*Prompt*
Set down the material exactly as given, please, from its first line through the line that includes "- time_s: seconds".

*Extracted information*
=-=-=-=-=

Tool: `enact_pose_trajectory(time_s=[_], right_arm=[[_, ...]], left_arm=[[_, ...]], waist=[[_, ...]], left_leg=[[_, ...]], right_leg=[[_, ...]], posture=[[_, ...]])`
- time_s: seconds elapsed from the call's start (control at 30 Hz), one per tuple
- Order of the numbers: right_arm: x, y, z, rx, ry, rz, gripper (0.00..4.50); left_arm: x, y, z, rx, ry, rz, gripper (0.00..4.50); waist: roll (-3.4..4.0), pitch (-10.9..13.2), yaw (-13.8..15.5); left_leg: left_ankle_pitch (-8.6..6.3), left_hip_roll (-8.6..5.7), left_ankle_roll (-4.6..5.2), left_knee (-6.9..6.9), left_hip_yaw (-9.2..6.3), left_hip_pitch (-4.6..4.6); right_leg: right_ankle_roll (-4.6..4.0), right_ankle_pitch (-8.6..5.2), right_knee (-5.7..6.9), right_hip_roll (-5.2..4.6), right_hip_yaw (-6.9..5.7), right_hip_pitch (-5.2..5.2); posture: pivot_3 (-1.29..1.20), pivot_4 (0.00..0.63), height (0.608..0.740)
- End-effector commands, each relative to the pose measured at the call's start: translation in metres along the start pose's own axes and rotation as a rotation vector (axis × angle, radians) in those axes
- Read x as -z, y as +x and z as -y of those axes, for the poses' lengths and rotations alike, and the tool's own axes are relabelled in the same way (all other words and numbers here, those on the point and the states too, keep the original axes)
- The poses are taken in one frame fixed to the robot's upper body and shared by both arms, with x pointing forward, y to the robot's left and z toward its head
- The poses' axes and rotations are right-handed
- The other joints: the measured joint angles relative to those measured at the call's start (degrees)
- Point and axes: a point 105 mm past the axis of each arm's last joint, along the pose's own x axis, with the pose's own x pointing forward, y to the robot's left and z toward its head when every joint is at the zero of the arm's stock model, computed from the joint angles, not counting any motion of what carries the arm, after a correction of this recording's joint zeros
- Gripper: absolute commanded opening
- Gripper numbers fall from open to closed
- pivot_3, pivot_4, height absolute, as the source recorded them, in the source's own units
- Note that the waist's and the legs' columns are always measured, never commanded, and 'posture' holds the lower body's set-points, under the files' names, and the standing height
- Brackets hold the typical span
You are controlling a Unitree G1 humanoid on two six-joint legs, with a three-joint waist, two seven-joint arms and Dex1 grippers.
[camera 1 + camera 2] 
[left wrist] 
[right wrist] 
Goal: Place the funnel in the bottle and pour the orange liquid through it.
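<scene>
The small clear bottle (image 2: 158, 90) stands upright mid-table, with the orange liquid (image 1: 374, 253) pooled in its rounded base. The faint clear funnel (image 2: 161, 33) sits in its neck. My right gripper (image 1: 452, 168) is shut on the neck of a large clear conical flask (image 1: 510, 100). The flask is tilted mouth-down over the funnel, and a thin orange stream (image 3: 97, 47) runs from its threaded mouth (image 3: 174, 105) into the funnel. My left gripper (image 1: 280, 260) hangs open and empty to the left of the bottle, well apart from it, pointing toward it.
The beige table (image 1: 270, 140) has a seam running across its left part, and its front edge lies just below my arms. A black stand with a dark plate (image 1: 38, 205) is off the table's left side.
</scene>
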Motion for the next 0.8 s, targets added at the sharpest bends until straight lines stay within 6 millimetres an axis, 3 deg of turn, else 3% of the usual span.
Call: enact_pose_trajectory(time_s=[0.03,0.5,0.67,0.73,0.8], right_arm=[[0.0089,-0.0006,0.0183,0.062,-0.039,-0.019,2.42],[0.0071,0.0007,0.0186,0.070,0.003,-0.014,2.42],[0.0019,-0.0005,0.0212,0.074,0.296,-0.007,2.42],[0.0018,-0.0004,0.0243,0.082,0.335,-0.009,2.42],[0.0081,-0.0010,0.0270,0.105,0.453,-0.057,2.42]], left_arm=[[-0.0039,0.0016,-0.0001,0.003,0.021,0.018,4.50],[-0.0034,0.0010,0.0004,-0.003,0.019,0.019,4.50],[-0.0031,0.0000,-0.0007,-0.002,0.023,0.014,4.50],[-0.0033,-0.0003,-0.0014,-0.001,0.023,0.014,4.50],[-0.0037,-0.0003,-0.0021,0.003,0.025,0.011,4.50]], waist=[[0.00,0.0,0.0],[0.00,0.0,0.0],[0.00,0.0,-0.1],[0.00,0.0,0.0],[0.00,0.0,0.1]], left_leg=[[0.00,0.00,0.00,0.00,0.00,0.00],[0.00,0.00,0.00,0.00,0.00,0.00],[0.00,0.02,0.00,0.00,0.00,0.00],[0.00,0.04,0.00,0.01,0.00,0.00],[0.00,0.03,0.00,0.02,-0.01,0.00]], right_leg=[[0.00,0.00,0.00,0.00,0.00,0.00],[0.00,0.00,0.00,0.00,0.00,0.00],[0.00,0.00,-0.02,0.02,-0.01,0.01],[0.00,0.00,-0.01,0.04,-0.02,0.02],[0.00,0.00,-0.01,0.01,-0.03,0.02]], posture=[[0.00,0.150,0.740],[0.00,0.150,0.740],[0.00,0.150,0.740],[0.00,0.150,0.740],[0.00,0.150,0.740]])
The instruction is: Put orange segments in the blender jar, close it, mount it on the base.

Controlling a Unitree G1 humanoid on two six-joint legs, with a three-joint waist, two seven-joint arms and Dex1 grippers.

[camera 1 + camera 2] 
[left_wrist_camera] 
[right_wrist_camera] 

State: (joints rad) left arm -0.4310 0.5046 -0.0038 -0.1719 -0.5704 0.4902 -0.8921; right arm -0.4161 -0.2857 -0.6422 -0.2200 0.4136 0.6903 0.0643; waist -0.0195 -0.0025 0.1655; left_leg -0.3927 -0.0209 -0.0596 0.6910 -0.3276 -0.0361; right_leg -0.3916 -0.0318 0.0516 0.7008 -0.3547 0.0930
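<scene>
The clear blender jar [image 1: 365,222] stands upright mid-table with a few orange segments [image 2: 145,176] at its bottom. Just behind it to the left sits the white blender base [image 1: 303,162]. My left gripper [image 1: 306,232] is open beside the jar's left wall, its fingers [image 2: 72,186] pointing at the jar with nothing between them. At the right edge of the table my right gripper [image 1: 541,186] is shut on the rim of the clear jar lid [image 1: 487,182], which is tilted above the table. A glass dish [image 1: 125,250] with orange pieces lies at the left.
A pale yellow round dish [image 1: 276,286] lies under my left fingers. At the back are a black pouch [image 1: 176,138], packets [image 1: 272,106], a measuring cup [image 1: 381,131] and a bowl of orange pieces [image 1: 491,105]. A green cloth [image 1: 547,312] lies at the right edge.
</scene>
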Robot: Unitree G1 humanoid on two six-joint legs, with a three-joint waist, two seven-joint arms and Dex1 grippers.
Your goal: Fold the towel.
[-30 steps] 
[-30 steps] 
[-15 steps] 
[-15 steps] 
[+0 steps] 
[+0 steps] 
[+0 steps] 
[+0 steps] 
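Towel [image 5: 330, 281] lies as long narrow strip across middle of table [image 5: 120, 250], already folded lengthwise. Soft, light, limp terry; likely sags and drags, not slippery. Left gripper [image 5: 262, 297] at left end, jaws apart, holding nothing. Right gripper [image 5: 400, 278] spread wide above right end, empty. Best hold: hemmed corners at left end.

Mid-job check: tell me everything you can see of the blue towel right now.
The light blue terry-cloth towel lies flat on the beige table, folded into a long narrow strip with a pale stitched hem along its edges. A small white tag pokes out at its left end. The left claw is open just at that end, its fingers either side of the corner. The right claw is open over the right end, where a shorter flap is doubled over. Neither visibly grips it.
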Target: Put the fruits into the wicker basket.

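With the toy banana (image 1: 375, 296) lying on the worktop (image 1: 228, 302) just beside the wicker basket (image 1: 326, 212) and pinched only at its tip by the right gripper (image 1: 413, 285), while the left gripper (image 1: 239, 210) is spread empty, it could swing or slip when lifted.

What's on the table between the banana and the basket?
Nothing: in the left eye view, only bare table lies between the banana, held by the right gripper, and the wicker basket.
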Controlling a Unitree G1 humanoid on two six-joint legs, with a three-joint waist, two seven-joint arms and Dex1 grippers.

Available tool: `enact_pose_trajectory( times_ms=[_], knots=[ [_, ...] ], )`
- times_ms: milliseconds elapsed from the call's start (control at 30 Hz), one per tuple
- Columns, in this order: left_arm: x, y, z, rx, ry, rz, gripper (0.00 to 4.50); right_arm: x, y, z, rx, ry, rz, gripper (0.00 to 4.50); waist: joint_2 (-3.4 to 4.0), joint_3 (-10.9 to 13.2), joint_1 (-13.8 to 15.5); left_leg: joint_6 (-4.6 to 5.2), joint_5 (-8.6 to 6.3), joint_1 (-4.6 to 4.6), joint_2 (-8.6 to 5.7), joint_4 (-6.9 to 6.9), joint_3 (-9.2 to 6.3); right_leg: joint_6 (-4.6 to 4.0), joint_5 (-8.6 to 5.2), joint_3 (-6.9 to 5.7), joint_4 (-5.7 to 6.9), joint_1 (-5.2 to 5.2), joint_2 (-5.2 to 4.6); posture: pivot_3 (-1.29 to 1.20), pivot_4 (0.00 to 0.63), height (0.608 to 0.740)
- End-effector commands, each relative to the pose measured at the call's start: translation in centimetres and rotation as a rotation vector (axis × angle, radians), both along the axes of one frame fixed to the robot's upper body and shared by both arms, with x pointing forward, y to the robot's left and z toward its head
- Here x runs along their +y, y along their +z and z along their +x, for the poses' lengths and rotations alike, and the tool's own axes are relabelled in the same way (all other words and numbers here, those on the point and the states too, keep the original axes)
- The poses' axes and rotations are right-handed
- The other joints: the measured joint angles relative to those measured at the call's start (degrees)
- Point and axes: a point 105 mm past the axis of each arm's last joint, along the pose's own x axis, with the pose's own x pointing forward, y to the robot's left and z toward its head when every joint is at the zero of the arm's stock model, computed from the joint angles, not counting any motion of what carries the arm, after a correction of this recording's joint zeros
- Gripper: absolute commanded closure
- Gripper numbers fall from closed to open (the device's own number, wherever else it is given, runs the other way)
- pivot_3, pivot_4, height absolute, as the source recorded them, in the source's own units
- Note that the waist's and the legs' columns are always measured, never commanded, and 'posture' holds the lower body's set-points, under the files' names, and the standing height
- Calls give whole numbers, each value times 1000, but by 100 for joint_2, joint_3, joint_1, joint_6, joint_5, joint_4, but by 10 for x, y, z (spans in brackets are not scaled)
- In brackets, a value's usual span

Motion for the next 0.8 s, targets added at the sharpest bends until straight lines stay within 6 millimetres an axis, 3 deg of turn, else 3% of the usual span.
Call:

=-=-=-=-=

*Written answer*
Tool: `enact_pose_trajectory(time_s=[_], right_arm=[[_, ...]], left_arm=[[_, ...]], waist=[[_, ...]], left_leg=[[_, ...]], right_leg=[[_, ...]], posture=[[_, ...]])`
- time_s: seconds elapsed from the call's start (control at 30 Hz), one per tuple

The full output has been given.